• ASSIGNMENT: Return exactly those lines of the material below that fall between the line holding "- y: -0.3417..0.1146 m" and the line holding "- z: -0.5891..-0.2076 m", inclusive.

········

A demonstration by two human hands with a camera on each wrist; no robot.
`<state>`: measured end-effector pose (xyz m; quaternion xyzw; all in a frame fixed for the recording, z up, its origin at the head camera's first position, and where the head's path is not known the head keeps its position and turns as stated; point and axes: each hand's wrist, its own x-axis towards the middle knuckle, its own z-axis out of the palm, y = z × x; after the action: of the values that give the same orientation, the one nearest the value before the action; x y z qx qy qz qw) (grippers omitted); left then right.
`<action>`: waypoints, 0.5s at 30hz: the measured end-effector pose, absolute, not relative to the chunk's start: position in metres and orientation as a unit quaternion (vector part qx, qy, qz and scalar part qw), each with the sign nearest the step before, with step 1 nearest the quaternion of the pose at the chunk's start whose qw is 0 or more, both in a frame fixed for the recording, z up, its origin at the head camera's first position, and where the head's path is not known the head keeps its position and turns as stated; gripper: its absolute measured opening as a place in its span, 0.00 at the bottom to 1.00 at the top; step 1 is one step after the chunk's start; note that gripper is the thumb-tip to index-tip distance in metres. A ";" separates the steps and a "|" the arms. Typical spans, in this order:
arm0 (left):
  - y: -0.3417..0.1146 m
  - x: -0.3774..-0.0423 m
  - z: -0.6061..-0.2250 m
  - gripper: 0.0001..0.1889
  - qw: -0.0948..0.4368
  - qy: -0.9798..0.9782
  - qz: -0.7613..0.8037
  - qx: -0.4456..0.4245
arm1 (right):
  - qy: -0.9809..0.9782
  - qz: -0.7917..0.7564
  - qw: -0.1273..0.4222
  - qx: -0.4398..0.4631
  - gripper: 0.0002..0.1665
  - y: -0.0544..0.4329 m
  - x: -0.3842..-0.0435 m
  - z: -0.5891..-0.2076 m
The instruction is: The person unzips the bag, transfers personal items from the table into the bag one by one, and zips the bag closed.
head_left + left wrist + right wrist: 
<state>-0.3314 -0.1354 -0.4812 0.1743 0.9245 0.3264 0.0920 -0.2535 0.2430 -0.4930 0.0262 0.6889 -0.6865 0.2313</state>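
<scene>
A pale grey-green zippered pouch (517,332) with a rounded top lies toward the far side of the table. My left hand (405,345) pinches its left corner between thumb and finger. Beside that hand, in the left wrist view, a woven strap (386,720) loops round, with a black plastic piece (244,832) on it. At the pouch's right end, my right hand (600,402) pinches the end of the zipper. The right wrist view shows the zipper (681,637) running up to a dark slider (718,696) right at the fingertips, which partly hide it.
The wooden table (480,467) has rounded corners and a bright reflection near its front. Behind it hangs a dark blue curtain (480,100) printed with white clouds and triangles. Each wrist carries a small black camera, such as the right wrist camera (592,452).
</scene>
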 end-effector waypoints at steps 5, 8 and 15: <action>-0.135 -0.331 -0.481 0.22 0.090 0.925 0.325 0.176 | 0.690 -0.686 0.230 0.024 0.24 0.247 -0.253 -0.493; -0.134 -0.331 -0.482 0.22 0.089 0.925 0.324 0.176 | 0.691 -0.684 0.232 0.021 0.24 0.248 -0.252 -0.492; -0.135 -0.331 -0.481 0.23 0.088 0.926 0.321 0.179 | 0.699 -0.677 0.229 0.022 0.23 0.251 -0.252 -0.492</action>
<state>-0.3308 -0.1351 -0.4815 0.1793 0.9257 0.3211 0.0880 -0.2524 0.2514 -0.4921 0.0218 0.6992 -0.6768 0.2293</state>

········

• EXERCISE ANSWER:
  - y: -0.3417..0.1146 m
  - x: -0.3774..-0.0423 m
  - z: -0.6061..-0.2250 m
  - gripper: 0.0001..0.1889
  - qw: -0.0948..0.4368
  - qy: -0.9798..0.9782
  - qz: -0.7613..0.8037
  - qx: -0.4456..0.4245
arm1 (right):
  - qy: -0.9809..0.9782
  - qz: -0.7917..0.7564
  - qw: -0.1273..0.4222
  - qx: -0.4398..0.4631
  - gripper: 0.0002..0.1665
  - y: -0.0544..0.4329 m
  - x: -0.3842..-0.0435 m
  - z: -0.5891..-0.2076 m

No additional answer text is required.